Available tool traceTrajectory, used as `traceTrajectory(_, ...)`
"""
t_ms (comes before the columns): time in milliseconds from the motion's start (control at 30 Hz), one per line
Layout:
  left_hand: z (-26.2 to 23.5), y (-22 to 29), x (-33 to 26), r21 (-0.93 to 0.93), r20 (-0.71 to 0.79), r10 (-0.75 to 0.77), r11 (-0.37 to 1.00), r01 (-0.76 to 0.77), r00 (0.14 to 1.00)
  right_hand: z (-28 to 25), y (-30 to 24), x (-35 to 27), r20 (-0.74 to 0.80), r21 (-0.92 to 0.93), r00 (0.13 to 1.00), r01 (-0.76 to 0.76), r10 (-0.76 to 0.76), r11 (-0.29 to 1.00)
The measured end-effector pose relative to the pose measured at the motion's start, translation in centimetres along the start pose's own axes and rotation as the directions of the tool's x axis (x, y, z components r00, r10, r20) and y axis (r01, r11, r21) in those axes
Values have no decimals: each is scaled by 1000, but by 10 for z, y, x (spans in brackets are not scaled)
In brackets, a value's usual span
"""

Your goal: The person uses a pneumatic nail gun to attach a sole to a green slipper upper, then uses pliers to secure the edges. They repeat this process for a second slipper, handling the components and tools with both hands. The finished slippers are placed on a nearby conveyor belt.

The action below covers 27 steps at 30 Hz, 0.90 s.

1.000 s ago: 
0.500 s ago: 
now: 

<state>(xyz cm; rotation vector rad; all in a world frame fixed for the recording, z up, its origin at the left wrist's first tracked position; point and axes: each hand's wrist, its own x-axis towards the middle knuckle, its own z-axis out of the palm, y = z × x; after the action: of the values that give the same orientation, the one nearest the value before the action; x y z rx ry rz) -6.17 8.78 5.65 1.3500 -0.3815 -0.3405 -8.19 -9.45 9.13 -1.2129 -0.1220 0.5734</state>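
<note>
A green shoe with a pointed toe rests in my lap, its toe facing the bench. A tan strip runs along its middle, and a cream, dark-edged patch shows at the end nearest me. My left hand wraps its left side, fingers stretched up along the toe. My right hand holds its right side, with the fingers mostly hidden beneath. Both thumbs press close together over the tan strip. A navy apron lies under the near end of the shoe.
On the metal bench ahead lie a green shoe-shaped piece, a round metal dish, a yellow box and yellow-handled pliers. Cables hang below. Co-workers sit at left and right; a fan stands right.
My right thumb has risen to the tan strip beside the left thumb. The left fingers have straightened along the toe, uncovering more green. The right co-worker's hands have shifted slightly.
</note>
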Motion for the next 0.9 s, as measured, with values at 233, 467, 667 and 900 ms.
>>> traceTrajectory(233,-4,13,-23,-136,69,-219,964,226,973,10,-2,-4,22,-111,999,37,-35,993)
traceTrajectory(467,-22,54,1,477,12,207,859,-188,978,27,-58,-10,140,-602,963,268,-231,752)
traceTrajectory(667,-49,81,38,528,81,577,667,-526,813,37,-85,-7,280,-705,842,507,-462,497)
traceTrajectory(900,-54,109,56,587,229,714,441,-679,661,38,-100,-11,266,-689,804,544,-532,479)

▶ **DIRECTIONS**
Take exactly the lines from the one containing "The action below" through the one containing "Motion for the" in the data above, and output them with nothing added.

▶ **TASK RESULT**
The action below covers 27 steps at 30 Hz, 0.90 s.

1.000 s ago: 
0.500 s ago: 
now: 

<state>(xyz cm; rotation vector rad; all in a world frame fixed for the recording, z up, its origin at the left wrist's first tracked position; point and axes: each hand's wrist, its own x-axis towards the middle knuckle, its own z-axis out of the palm, y = z × x; after the action: of the values that give the same orientation, the one nearest the value before the action; x y z rx ry rz) -6.17 8.78 5.65 1.3500 -0.3815 -0.3405 -8.19 -9.45 9.13 -1.2129 -0.1220 0.5734</state>
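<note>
A green shoe with a pointed toe rests in my lap, its toe facing the bench. A tan strip runs along its middle, and a cream, dark-edged patch shows at the end nearest me. My left hand wraps its left side, fingers stretched up along the toe. My right hand holds its right side, with the fingers mostly hidden beneath. Both thumbs press close together over the tan strip. A navy apron lies under the near end of the shoe.
On the metal bench ahead lie a green shoe-shaped piece, a round metal dish, a yellow box and yellow-handled pliers. Cables hang below. Co-workers sit at left and right; a fan stands right.
My right thumb has risen to the tan strip beside the left thumb. The left fingers have straightened along the toe, uncovering more green. The right co-worker's hands have shifted slightly.
</note>
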Motion for the next 0.9 s, as measured, with values at 233, 467, 667 and 900 ms.

What came before is the finished answer.